しかし、この状況に対する有効な緩衝材として、ガバナンスと責任あるAIプラクティスが注目されています。明確な責任あるAI原則を定めている企業は、そうでない企業と比較してリスク発生率が30%低いことが判明しました。多くの企業がガバナンスを強化しており、従業員との標準共有、順守状況を測る指標の導入、安全対策の確立など、平均7つのリスク軽減策を講じています。
AI導入の課題とガバナンスの重要性
企業はAIの導入に伴い、新たなリスク管理と投資収益率(ROI)の追求という課題に直面しています。EYのグローバル最高イノベーション責任者であるジョー・デパ氏は、「多くの組織でAIソリューションの導入が急速に進んでいるが、今やAIでどのような価値を達成しているのかが問われている」と述べています。

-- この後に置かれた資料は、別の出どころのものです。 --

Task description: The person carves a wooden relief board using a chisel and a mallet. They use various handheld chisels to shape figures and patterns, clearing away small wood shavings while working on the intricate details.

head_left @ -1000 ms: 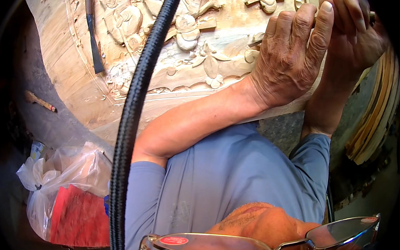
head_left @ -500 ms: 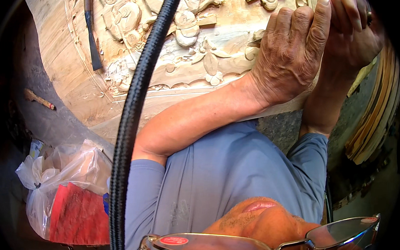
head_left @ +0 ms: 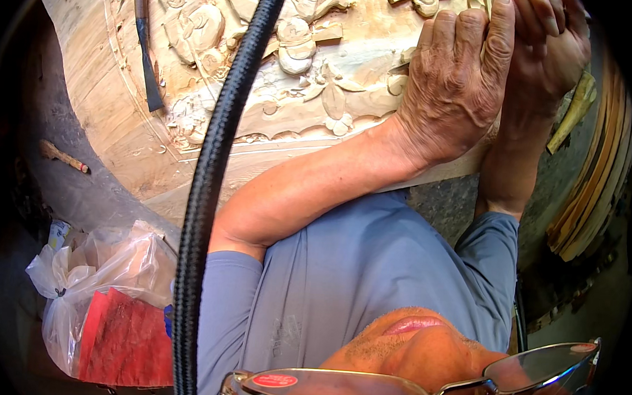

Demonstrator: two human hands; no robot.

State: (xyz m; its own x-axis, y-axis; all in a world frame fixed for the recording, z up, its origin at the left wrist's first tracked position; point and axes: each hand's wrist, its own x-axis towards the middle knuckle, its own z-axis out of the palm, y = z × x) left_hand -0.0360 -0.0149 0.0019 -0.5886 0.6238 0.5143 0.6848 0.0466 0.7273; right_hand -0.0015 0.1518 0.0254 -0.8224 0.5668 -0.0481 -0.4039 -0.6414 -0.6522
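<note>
My left hand rests on the near right part of a carved wooden panel, its back toward me. Its fingers are bent close together and their tips are hidden, so what they grip cannot be made out. Right beside it, my right hand is closed, fingers curled, at the top edge of the picture. Whatever it holds is also hidden. The panel bears raised figures and a leafy scalloped border, with wood shavings lying about. A flat chisel with a dark blade lies on its left part.
A black braided hose crosses the view in front of the panel. Curved wooden strips and a pale wooden handle-like piece are at the right. A clear plastic bag, a red sheet and a short stick are at lower left.
My right hand has shifted left, closer to my left hand, uncovering more of the pale wooden piece. My left hand has moved slightly left. The chisel stays on the panel.
</note>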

企業は生産性向上、コスト削減、収益成長をAIイニシアチブの目標としていますが、多額の投資にもかかわらず、期待されるROIが得られずに失望しているケースも少なくありません。アナリストや業界専門家は、ガバナンスの強化とイノベーションの関連性を強調しており、AIのガードレールがROI達成や従業員満足度といった最も困難な分野で有効であることがEYの調査で示されています。
EYが実践するAIガバナンスモデル
生成AIの急速な普及に対し、そのガバナンス体制の整備は遅れがちでした。デパ氏は、「異なるガバナンスプロセスが必要であり、EY自身もガバナンスの見直しと最適化に取り組んできた」と語っています。EYでは、以下の3つのガバナンスプロトコルを採用しています。

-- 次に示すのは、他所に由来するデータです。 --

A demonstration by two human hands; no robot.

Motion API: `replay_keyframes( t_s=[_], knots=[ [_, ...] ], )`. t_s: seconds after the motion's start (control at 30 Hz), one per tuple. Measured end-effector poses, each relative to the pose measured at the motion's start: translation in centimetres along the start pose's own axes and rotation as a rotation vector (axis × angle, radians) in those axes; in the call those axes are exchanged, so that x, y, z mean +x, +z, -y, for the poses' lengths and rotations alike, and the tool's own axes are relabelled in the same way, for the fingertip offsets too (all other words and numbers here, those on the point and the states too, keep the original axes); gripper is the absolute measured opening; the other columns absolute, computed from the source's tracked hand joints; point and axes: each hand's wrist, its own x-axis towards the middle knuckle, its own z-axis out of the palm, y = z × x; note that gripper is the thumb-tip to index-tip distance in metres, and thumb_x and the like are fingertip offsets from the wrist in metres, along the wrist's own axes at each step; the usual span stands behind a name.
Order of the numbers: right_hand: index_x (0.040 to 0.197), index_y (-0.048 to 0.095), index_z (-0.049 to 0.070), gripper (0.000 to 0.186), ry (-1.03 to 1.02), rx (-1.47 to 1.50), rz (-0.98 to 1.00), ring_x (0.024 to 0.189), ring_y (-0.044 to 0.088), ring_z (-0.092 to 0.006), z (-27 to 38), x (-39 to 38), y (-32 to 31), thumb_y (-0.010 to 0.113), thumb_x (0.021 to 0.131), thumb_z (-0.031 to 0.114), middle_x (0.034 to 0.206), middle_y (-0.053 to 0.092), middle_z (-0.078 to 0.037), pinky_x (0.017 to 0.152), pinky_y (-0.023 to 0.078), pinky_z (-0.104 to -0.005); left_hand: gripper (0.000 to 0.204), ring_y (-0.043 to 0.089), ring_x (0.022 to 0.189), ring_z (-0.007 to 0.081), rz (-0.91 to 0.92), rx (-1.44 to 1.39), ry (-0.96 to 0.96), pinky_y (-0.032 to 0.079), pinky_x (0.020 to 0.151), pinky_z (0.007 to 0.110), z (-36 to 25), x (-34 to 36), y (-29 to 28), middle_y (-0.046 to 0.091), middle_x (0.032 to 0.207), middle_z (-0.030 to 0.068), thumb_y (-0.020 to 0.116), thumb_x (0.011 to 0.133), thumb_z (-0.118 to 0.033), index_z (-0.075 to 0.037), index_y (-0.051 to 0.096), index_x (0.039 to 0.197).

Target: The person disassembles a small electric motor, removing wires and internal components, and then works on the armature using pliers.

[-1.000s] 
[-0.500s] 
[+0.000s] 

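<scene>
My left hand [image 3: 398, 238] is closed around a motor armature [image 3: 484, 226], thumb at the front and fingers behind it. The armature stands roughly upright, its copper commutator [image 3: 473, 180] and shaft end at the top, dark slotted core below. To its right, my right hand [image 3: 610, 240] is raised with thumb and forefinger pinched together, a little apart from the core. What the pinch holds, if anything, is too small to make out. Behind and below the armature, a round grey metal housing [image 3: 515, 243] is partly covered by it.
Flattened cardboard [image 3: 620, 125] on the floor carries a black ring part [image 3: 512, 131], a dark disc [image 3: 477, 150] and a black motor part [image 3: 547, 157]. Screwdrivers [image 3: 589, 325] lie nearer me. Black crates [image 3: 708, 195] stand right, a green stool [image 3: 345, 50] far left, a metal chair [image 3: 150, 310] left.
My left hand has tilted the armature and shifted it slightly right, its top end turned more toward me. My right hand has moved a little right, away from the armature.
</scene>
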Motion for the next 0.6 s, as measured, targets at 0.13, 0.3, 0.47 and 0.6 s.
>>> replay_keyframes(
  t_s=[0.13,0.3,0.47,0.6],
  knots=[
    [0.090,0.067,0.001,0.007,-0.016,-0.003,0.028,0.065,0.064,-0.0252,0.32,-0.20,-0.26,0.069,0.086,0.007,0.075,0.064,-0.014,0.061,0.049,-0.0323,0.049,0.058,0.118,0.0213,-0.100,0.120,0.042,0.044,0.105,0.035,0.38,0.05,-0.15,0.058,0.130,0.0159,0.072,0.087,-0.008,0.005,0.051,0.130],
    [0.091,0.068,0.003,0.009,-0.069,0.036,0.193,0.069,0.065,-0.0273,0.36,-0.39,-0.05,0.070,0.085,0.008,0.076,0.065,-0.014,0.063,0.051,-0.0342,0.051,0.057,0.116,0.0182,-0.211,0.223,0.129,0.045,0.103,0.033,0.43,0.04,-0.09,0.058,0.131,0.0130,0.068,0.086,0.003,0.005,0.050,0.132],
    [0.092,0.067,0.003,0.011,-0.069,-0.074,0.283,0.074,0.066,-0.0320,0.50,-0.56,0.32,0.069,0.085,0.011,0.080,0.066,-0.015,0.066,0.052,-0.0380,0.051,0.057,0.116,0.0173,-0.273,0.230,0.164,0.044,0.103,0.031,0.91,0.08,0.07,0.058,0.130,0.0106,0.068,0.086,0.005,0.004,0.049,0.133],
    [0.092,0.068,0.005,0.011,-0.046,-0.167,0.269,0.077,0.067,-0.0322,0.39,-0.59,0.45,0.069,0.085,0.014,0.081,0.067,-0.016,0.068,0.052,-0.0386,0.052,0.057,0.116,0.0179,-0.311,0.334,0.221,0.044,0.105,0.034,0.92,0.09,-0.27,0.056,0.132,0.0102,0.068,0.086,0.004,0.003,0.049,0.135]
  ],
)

- ファストトラックパス:明確なビジネスケース、ROI、セキュリティ、倫理、コンプライアンスプロトコルへの準拠があるアイデア向け。四半期ごとにレビューされ、期待通りに進んでいるかを確認します。
- リスクの高いユースケース:より厳格な監視と追加の安全対策を必要とし、別のプロトコルで管理されます。

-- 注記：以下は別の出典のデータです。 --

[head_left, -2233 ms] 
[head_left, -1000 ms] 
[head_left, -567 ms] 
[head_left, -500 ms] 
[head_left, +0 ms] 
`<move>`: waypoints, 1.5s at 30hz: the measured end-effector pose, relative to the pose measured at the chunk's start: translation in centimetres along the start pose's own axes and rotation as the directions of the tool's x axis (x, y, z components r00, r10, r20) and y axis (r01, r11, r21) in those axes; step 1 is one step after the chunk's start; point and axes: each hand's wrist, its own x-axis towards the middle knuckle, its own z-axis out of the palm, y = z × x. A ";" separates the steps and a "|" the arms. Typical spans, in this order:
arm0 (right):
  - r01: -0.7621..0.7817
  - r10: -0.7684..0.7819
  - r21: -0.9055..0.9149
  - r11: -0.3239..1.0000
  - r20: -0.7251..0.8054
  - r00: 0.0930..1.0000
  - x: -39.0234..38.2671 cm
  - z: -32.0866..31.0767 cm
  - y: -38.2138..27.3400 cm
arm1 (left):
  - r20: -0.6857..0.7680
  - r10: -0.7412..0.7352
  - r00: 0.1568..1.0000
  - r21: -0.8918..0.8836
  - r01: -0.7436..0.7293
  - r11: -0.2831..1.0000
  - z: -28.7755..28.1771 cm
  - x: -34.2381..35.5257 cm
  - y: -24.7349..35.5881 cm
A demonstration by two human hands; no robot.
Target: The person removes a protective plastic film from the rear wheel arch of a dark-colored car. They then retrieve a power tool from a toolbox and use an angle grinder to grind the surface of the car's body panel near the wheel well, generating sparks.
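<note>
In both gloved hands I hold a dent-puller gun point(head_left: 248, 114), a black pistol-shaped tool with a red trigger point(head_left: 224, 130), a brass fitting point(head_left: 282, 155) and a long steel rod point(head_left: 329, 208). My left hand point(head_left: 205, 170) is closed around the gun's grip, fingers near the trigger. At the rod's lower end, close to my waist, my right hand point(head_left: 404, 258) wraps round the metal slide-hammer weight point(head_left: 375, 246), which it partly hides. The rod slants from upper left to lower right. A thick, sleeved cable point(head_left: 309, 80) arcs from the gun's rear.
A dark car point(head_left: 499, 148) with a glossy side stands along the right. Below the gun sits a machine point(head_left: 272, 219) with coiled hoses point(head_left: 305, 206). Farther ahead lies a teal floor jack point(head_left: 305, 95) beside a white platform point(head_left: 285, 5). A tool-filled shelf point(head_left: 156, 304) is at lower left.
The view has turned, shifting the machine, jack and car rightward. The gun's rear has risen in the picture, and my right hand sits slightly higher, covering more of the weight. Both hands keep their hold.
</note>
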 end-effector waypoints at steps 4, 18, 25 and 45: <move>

CIOはリスク軽減を最優先事項としており、OneTrustの調査によると、ほぼ全てのCIOがガバナンス予算の増額を計画しています。デパ氏は、イノベーションを加速させるためには、チームに明確な指針を与え、技術専門家がその中で活動できるようなガードレールを設けることが重要だと提言しています。「従来のAIガバナンスモデルだけでは不十分であり、リスクプロファイルを作成し、適切なガードレールを設置することで、組織は責任あるイノベーションを推進できる」と締めくくりました。